Advertisement

Chuck Hagel was never let into Obama’s inner circle

Share

Chuck Hagel resigned his job as secretary of Defense on Monday. “Resigned” is, of course, a euphemism for being pushed out the door because his presence no longer pleases President Obama.

When a public official departs a job prematurely, it’s never easy to pin down the truth about why it is happening -- although if the excuse is “wanting to spend more time with my family,” it is safe to assume the impetus for the departure involves a hooker, sex in a bathroom stall or a soon-to-be-revealed secret stash of money.

None of those embarrassing elements is the cause of Hagel being cast adrift. This looks like a fairly classic case of a Cabinet secretary being shut out of the inner circle and finally figuring out it is time to go.

Advertisement

Gleaning a probable scenario from the most informed first-day reporting, it appears that Hagel initiated a status-of-job discussion with the president several weeks ago. A mutual decision was reached that it would be best to part ways. Most observers are saying Hagel’s exit was a foregone conclusion because, as one Senate source told Politico, “he started to no longer be a yes-man.”

In his formal announcement of the news, with Hagel standing at his side, the president said he highly appreciated the Defense secretary’s willingness to give him straight talk. So, what was not appreciated? Apparently, several things.

Hagel got a bad start in his confirmation hearings two years ago, giving awkward testimony that allowed Republican opponents of the administration to drag out the process. Hagel, a former Republican senator from Nebraska, ended up winning approval with only four of his ex-GOP colleagues voting to confirm him.

Hagel’s lack of public eloquence continued as he underperformed as a spokesman for administration policies. Over time, Gen. Martin Dempsey, chairman of the Joint Chiefs of Staff, eclipsed Hagel as the key spokesman on defense issues.

Obama brought Hagel in as his third Defense secretary to help cut the military budget and bring troops home from Iraq and Afghanistan. Now that there has been an about-face, with troops trickling back to Iraq to fight the Islamic State and a mini-troop-surge in the works for Afghanistan, Hagel no longer seems to be the right guy for the job.

Underlying all of this, though, seems to be the tendency of this administration to keep all the big decisions on foreign policy in the hands of a tiny circle inside the White House. That circle includes the president, national security advisor Susan Rice and Chief of Staff Denis McDonough who, before he took over running the White House in 2013, was deputy national security advisor.
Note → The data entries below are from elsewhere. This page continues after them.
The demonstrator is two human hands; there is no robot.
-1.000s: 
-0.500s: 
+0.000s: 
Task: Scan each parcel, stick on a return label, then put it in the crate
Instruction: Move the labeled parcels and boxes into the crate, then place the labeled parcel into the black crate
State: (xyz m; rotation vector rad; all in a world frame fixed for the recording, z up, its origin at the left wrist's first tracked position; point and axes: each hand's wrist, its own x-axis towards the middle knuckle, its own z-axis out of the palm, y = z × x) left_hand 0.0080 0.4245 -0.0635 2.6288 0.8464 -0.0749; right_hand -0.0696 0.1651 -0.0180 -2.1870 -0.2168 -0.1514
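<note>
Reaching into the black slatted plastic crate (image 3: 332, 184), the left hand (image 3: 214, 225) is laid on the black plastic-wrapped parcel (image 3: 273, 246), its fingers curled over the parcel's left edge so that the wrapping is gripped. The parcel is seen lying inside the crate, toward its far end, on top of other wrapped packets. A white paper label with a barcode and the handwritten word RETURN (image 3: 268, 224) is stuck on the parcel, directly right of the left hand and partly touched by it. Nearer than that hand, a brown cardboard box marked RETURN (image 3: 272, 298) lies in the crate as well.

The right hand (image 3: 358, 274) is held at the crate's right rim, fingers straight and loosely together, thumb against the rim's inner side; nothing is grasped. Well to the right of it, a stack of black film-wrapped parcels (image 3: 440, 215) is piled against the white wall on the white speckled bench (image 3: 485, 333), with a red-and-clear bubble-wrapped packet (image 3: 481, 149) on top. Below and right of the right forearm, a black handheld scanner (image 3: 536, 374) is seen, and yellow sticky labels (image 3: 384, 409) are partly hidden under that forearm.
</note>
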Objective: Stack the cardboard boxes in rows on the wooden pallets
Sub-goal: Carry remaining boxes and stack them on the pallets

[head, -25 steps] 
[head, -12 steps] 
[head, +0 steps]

Beyond those three, not too many others are let into the cozy club of decision-makers and Hagel has not been one of them.

Advertisement

One foreign policy expert told NBC news that Hagel “had a crappy relationship with Susan Rice.” Hagel surely did not help that relationship by being a private critic of the administration’s internally dissonant strategy in Syria and Iraq (some of that straight talk the president claimed to value), because Rice is a key architect of that strategy.

Sen. John McCain (R-Ariz.), incoming chairman of the Senate Armed Services Committee, told reporters he was very aware of Hagel’s frustrations with White House micro-management. Neither McCain nor Hagel is the first to express concern about the president sharing so many important decisions with so few people. And Obama is not the first president to show this inclination. Presidents have grown ever more reluctant to dilute their immense power in foreign policy, at least since Richard Nixon and his national security advisor, Henry Kissinger, kept Secretary of State William Rogers out of the loop during Nixon’s first term.

Obama seems strongly inclined to rely on just a small group of advisors whom he knows well and can trust not to split off to write tell-all memoirs. That may be understandable, but it may not be wise. A president needs to hear dissent and consider alternative options. President George W. Bush cooked up a war with Iraq mostly on the advice of three men -- Vice President Dick Cheney, Deputy Secretary of Defense Paul Wolfowitz and Defense Secretary Donald Rumsfeld -- and his own national security advisor, another woman named Rice (Condoleezza). If ever there was need of a dissenting voice, it was then.

Questions about excessive White House micro-managing are sure to come up in the Senate hearings for Hagel’s successor. Republicans will undoubtedly grandstand on the issue, but that does not mean the questions won’t be worth asking.